In block 308, the tubing and wireline is lowered to the formation
tester. The wireline and coiled tubing along with the now connected
wet connect assembly can be lowered into the wellbore through the
side entry sub until reaching the location of the formation tester.
As described in examples, the wireline and coiled tubing can be
spooled onto a single reel that can be used to lower the pair
downhole at the same rate.
In block 310, the wet connect assembly is coupled to the formation
tester purge port extender. The wet connect assembly can be
hydraulically coupled to the formation tester purge port extender
using a hydraulic line jumper as described in examples. The
connection made by lowering the wet connect assembly into the
formation tester purge port extender can be made after setting the
location for the formation tester, by adjusting the drill pipe, to
be adjacent to a suspected fluid-bearing formation. The hydraulic
line jumper of the wet connect assembly can connect to an exit port
of the formation tester or the formation tester purge port extender
acting as the exit port. The connections established by the wet
connect assembly can allow for the transfer of formation fluid from
the formation tester to the siphon pump chimney for eventual
dispersal into the mud column.
In block 312, the packers are inflated around the formation. The
packers can be inflated around the formation tester prior to the
formation tester performing formation fluid characteristic
measurements and prior to the pump siphoning the formation fluid.
The packers can provide a hydraulic seal to prevent the flow of the
formation fluid from the testing point to surrounding areas within
the wellbore containing mud. Additional packers may be used to
provide pressure noise isolation as described in examples.
In block 314, the pump is initiated with a purge port open. A
liquid purge port such as a wet connect purge port can be used to
flush liquid that is not formation fluid from the formation tester.

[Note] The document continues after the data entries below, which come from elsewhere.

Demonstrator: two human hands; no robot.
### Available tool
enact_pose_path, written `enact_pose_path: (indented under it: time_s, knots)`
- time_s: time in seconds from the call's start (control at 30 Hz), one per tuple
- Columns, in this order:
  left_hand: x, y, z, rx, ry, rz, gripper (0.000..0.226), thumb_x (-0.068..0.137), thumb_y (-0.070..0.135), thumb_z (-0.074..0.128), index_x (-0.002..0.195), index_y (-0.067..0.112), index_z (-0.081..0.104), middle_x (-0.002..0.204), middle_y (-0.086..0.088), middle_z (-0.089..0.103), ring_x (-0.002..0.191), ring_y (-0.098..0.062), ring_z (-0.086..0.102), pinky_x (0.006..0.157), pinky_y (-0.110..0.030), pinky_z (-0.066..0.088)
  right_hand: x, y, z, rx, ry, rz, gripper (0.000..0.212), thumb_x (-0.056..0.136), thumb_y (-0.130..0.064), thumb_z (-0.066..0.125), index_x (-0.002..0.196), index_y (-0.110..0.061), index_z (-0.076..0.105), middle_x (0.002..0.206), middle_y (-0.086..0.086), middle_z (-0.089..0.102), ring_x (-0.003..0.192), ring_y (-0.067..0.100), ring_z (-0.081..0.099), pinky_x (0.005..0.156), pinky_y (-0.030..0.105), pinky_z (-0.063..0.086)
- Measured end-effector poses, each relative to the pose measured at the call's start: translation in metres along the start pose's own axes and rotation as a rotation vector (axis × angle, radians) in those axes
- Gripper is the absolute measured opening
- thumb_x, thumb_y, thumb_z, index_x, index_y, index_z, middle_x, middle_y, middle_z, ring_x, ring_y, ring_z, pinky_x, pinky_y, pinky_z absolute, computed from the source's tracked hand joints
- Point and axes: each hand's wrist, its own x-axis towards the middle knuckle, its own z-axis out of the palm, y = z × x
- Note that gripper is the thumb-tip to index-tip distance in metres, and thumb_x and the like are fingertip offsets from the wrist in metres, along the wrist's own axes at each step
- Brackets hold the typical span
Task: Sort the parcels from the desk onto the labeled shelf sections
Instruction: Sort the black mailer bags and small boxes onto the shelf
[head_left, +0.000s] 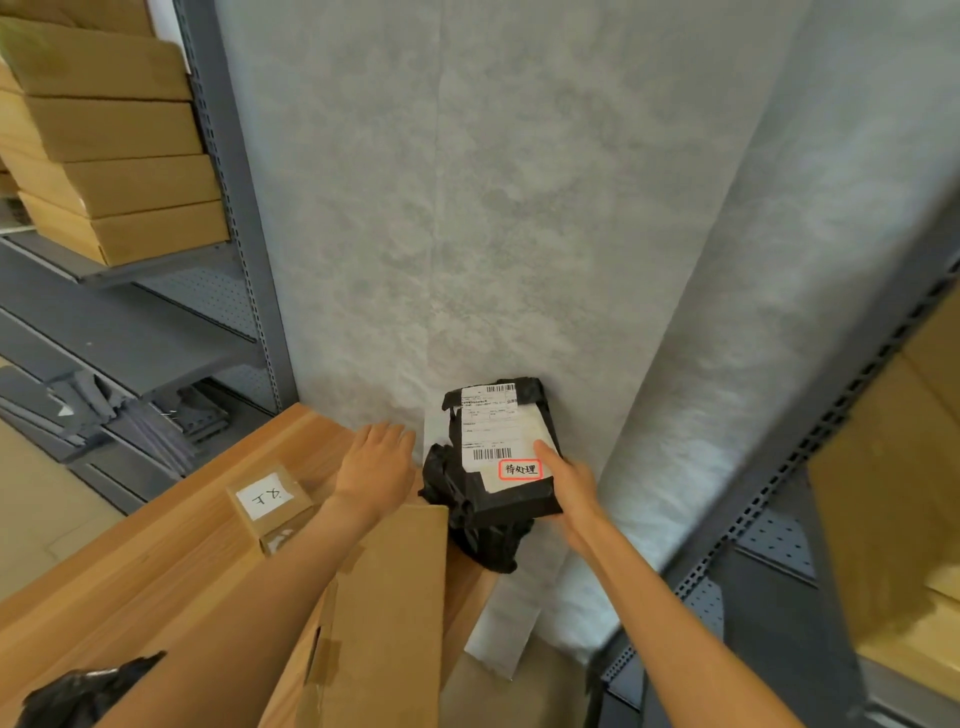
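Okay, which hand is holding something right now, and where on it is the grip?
The right hand holds the black parcel at its lower right edge, thumb on the white label. The left hand is open and holds nothing.

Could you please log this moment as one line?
right hand grips black parcel | left hand open over desk

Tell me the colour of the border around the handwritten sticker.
Red, on the black plastic parcel's handwritten sticker; head view.

Parcel label (491, 426) print — probably too small.
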Motion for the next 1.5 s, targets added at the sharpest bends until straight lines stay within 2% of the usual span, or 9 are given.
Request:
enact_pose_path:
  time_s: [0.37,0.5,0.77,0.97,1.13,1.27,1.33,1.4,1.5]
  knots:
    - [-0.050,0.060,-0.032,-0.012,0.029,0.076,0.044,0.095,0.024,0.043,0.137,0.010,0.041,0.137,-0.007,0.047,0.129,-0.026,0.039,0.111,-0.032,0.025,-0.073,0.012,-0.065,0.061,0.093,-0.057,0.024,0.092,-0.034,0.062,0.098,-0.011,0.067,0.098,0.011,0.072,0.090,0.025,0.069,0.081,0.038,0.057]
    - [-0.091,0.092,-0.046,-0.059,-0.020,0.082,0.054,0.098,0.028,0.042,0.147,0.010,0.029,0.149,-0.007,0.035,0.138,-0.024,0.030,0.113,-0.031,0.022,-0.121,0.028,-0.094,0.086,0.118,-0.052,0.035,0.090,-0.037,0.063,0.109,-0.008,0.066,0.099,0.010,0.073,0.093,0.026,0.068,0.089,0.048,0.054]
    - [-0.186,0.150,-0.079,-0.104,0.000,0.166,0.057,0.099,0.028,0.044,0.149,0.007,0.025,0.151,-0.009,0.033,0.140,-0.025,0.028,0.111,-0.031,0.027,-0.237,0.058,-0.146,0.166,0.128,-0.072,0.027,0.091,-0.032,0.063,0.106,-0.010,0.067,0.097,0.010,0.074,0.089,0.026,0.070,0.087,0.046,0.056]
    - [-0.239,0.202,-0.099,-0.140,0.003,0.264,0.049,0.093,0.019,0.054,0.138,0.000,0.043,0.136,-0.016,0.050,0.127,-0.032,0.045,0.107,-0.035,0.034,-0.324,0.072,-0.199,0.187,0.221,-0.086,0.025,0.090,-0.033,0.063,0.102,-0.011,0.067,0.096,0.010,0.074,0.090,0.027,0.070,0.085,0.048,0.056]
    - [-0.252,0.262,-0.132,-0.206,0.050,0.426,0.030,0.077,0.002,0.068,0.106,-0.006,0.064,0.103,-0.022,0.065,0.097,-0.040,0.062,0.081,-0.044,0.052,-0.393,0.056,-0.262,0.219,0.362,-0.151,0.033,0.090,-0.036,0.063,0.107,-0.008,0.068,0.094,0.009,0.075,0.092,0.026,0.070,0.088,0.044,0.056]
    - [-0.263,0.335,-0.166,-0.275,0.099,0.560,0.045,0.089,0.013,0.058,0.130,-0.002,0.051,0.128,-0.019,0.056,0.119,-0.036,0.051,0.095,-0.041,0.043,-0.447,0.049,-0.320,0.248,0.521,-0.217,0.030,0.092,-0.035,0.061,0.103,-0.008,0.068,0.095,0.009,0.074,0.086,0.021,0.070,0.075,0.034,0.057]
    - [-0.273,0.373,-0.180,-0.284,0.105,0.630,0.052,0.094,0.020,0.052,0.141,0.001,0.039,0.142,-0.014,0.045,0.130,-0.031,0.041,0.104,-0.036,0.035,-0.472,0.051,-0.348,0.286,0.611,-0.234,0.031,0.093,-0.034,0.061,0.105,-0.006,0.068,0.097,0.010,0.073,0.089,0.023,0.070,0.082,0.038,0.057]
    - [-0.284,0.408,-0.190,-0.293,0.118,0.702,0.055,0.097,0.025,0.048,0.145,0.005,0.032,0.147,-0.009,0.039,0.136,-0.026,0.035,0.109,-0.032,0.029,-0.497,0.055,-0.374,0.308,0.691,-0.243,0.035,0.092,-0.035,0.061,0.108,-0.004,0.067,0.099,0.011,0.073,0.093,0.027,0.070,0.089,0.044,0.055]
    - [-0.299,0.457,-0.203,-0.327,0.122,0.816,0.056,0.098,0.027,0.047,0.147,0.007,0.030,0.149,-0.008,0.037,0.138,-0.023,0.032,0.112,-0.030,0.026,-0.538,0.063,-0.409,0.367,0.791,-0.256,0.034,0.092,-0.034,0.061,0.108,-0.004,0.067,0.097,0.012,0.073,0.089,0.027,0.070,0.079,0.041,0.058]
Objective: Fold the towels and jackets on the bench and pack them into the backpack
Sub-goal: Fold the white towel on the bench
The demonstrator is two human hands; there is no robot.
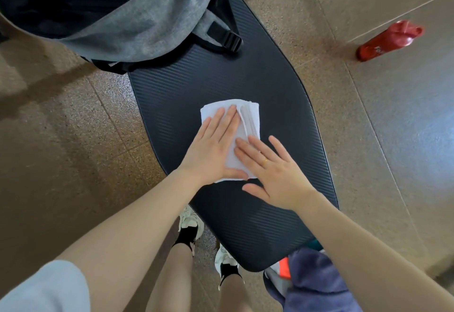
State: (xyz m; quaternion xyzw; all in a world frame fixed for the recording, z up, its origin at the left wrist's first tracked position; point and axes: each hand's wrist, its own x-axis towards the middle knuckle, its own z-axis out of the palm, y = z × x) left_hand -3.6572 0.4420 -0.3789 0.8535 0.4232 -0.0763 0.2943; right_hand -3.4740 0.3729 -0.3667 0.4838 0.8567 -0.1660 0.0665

To purge liquids via the liquid purge port, a top of the tubing, or
a section above the liquid line, can be closed temporarily in order
to build pressure from the formation fluid being pumped. Thus, the
pump does not fill the coiled tubing with formation fluid when the
pump begins pumping, but the formation fluid is instead ejected
through the liquid purge port. The pressure provided by the pump
flowing the formation fluid from formation tester can push
non-formation fluid out through the liquid purge port and into the
mud column. This can prevent mud and other non-formation fluid
contents from filling the coiled tubing when being lowered into
place.
The drilling fluid or mud can be flowed into the wellbore when the
pump forces non-formation fluid contents out through the liquid
purge port and into the mud column. This allows the purged
non-formation fluid contents to be dispersed within the flowing mud
column. In some examples, the flow of drilling fluid can be
withheld until after pump priming during which the pump builds up
sufficient pressure to force the non-formation contents out of the
formation tester.
After the formation tester has been sufficiently flushed of
non-formation fluid contents and has been filled with formation
fluid, a valve in the wet connect assembly can actuate to allow the
pump to prime the coiled tubing with formation fluid. The coiled
tubing can be filled with formation fluid over a sufficient
distance from hundreds to thousands of meters from the pump. In
some formations, for instance unusually shallow formations, tens to
hundreds of meters may be desirable. The vertical height of the
tubing and the pressure of the formation fluid in the coiled tubing
can create a sufficiently low hydrostatic pressure differential
between the pressure value at the top of the siphon pump chimney
and the pressure value at the pump. One method of calculation of
the pressure differential can be represented as
.DELTA.P=.DELTA.p*g*.DELTA.h, where .DELTA.p is the fluid density
difference in kilograms per cubic meter between the fluid in the
chimney and the fluid outside the chimney, g is acceleration due to
gravity in meters per second squared, and .DELTA.h is the height
differential between the pump location and the top of the siphon
pump chimney. Other methods may calculate the density as a profile
using more advanced methods such as a thermodynamic cubic equation
of state, or make fluid measurements in situ. This lower pressure
over a large height can allow the pump to operate at a higher rate,
since the backing pressure has been lowered allowing for decreased
resistance that the pump must overcome when trying to reach a
certain formation fluid flow rate. For example, the pump can
operate at rates of 300 cc/second, whereas a mini-DST pump in a
conventional setting may operate at rates of 40 cc/second. To
accommodate the higher pump rate it can be necessary to modify the
pump configuration in a complimentary fashion, which, for example,
may include changes to firmware, rate of pump valve operation, pump
stroke speed, pump hydraulic fluid, pump cylinder volumes, or
cylinder/piston diameters.
In block 316, the liquid purge port is closed and exit orifices are
opened after purging the formation tester and tubing. Once the
formation tester and coiled tubing have been purged of
non-formation fluid contents and have been primed with formation
fluid, the liquid purge port can be closed and the exit orifices
located in the siphon pump chimney can be opened. The exit orifices
can include valves to adjust the transfer rate of formation fluid
from within the siphon pump chimney into the drill pipe containing
the flowing mud column. Selectively transferring the formation
fluid from the siphon pump chimney into the drill pipe can allow
for manual or automated control of the pressure differential
between the pressure value of the formation fluid at the top of the
siphon pump chimney and the pressure value of the formation fluid
being pumped at the pump. By controlling the pressure differential,
the backing pressure on the pump can be controlled in a steady
state or altered, which can allow pump flow rates to be controlled.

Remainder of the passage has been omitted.